* Problem to solve:
Below is a listing with pictures in it. Copy it exactly without them.

* Recorded information:
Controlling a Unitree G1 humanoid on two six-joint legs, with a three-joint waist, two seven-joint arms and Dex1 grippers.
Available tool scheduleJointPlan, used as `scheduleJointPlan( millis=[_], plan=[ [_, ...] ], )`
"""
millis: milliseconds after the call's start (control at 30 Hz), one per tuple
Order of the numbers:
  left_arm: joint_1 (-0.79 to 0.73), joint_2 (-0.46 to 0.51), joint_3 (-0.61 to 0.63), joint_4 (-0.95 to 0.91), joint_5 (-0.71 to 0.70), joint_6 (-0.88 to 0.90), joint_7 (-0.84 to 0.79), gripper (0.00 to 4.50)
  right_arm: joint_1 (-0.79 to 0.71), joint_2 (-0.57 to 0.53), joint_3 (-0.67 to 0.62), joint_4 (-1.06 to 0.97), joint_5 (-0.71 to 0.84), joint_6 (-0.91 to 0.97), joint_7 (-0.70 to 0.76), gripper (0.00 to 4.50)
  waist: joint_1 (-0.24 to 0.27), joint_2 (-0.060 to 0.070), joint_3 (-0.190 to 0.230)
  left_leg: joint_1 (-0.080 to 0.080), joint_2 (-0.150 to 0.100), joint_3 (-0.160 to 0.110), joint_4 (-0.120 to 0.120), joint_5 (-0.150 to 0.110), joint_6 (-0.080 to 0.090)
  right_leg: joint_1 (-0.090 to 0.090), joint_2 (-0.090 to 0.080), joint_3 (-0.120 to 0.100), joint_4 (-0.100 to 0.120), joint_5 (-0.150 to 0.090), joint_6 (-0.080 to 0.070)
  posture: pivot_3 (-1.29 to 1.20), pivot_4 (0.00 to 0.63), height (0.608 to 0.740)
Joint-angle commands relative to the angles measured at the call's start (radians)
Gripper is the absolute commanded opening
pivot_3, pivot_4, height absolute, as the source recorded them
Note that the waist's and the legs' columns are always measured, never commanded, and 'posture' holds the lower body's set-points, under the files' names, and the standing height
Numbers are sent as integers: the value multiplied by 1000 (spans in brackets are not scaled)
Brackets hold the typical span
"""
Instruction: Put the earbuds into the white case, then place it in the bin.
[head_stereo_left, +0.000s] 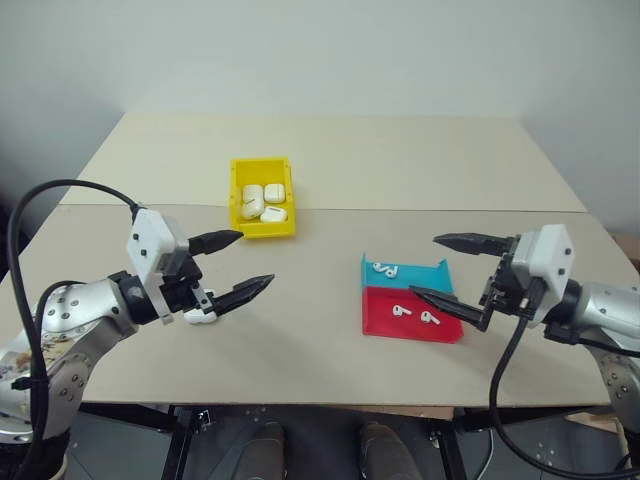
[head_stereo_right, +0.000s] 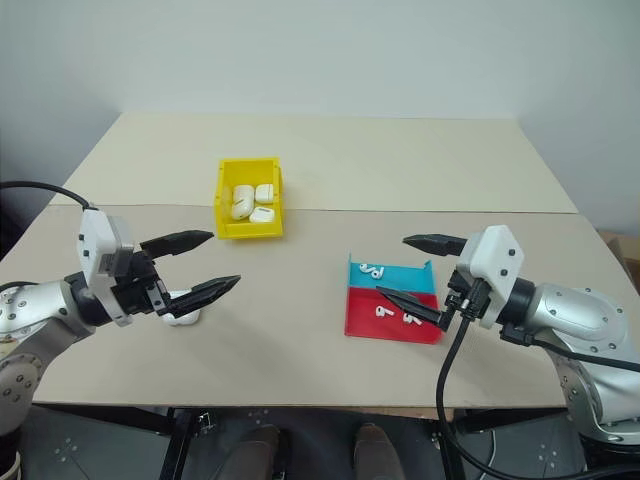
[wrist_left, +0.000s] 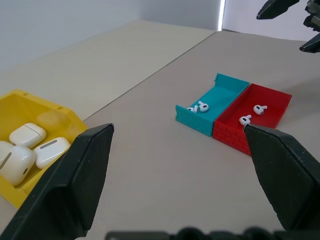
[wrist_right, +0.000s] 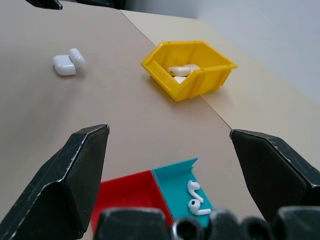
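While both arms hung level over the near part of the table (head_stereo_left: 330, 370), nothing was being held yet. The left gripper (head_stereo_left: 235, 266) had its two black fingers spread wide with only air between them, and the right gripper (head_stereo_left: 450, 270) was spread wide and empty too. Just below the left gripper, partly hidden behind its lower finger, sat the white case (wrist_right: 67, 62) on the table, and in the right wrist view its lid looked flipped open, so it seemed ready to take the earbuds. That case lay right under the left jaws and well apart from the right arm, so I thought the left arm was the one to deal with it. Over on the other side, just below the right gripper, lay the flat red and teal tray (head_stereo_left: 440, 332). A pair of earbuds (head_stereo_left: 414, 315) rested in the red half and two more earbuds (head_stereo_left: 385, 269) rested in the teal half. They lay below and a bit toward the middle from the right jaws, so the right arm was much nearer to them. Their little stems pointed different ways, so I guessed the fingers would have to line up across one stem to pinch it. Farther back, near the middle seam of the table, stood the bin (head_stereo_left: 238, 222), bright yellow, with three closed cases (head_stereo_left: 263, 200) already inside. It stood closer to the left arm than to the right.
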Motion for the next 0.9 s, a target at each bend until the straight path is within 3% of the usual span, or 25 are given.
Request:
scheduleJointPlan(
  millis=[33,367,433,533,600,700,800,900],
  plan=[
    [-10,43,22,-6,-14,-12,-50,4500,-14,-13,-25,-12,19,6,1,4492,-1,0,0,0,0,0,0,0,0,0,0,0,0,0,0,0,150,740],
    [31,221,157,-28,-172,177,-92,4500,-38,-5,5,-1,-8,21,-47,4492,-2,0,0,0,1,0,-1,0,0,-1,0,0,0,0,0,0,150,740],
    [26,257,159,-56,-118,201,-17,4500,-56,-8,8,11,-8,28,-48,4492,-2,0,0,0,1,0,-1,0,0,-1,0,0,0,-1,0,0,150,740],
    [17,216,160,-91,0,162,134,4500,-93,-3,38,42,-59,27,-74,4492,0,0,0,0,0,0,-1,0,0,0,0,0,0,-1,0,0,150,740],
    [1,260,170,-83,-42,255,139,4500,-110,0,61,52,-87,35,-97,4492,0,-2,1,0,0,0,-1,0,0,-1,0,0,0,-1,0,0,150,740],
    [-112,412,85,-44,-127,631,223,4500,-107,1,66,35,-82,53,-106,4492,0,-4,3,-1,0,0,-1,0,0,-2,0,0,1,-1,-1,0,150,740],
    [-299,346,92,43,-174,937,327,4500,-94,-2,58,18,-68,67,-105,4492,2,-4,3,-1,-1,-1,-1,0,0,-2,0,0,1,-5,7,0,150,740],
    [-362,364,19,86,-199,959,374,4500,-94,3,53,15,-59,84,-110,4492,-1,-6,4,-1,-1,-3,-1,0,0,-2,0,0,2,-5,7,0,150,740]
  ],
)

* Answer area:
Controlling a Unitree G1 humanoid on two six-joint legs, with a three-joint waist, two seven-joint arms and Dex1 grippers.
Available tool scheduleJointPlan, used as `scheduleJointPlan( millis=[_], plan=[ [_, ...] ], )`
"""
millis: milliseconds after the call's start (control at 30 Hz), one per tuple
Order of the numbers:
  left_arm: joint_1 (-0.79 to 0.73), joint_2 (-0.46 to 0.51), joint_3 (-0.61 to 0.63), joint_4 (-0.95 to 0.91), joint_5 (-0.71 to 0.70), joint_6 (-0.88 to 0.90), joint_7 (-0.84 to 0.79), gripper (0.00 to 4.50)
  right_arm: joint_1 (-0.79 to 0.71), joint_2 (-0.57 to 0.53), joint_3 (-0.67 to 0.62), joint_4 (-1.06 to 0.97), joint_5 (-0.71 to 0.84), joint_6 (-0.91 to 0.97), joint_7 (-0.70 to 0.76), gripper (0.00 to 4.50)
  waist: joint_1 (-0.24 to 0.27), joint_2 (-0.060 to 0.070), joint_3 (-0.190 to 0.230)
  left_leg: joint_1 (-0.080 to 0.080), joint_2 (-0.150 to 0.100), joint_3 (-0.160 to 0.110), joint_4 (-0.120 to 0.120), joint_5 (-0.150 to 0.110), joint_6 (-0.080 to 0.090)
  right_leg: joint_1 (-0.090 to 0.090), joint_2 (-0.090 to 0.080), joint_3 (-0.120 to 0.100), joint_4 (-0.100 to 0.120), joint_5 (-0.150 to 0.090), joint_6 (-0.080 to 0.070)
  posture: pivot_3 (-1.29 to 1.20), pivot_4 (0.00 to 0.63), height (0.608 to 0.740)
Joint-angle commands relative to the angles measured at the call's start (radians)
Gripper is the absolute commanded opening
pivot_3, pivot_4, height absolute, as the source recorded them
Note that the waist's and the legs' columns are always measured, never commanded, and 'posture' holds the lower body's set-points, under the files' names, and the standing height
Numbers are sent as integers: the value multiplied by 1000 (spans in brackets are not scaled)
Brackets hold the typical span
"""
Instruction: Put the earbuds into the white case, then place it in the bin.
[head_stereo_left, +0.000s] 
[head_stereo_right, +0.000s] 
[wrist_left, +0.000s] 
[wrist_right, +0.000s] 
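While both arms hung level over the near part of the table (head_stereo_left: 330, 370), nothing was being held yet. The left gripper (head_stereo_left: 235, 266) had its two black fingers spread wide with only air between them, and the right gripper (head_stereo_left: 450, 270) was spread wide and empty too. Just below the left gripper, partly hidden behind its lower finger, sat the white case (wrist_right: 67, 62) on the table, and in the right wrist view its lid looked flipped open, so it seemed ready to take the earbuds. That case lay right under the left jaws and well apart from the right arm, so I thought the left arm was the one to deal with it. Over on the other side, just below the right gripper, lay the flat red and teal tray (head_stereo_left: 440, 332). A pair of earbuds (head_stereo_left: 414, 315) rested in the red half and two more earbuds (head_stereo_left: 385, 269) rested in the teal half. They lay below and a bit toward the middle from the right jaws, so the right arm was much nearer to them. Their little stems pointed different ways, so I guessed the fingers would have to line up across one stem to pinch it. Farther back, near the middle seam of the table, stood the bin (head_stereo_left: 238, 222), bright yellow, with three closed cases (head_stereo_left: 263, 200) already inside. It stood closer to the left arm than to the right.
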Motion for the next 0.9 s, a target at each bend until the straight path is within 3% of the usual span, or 25 are given.
Request:
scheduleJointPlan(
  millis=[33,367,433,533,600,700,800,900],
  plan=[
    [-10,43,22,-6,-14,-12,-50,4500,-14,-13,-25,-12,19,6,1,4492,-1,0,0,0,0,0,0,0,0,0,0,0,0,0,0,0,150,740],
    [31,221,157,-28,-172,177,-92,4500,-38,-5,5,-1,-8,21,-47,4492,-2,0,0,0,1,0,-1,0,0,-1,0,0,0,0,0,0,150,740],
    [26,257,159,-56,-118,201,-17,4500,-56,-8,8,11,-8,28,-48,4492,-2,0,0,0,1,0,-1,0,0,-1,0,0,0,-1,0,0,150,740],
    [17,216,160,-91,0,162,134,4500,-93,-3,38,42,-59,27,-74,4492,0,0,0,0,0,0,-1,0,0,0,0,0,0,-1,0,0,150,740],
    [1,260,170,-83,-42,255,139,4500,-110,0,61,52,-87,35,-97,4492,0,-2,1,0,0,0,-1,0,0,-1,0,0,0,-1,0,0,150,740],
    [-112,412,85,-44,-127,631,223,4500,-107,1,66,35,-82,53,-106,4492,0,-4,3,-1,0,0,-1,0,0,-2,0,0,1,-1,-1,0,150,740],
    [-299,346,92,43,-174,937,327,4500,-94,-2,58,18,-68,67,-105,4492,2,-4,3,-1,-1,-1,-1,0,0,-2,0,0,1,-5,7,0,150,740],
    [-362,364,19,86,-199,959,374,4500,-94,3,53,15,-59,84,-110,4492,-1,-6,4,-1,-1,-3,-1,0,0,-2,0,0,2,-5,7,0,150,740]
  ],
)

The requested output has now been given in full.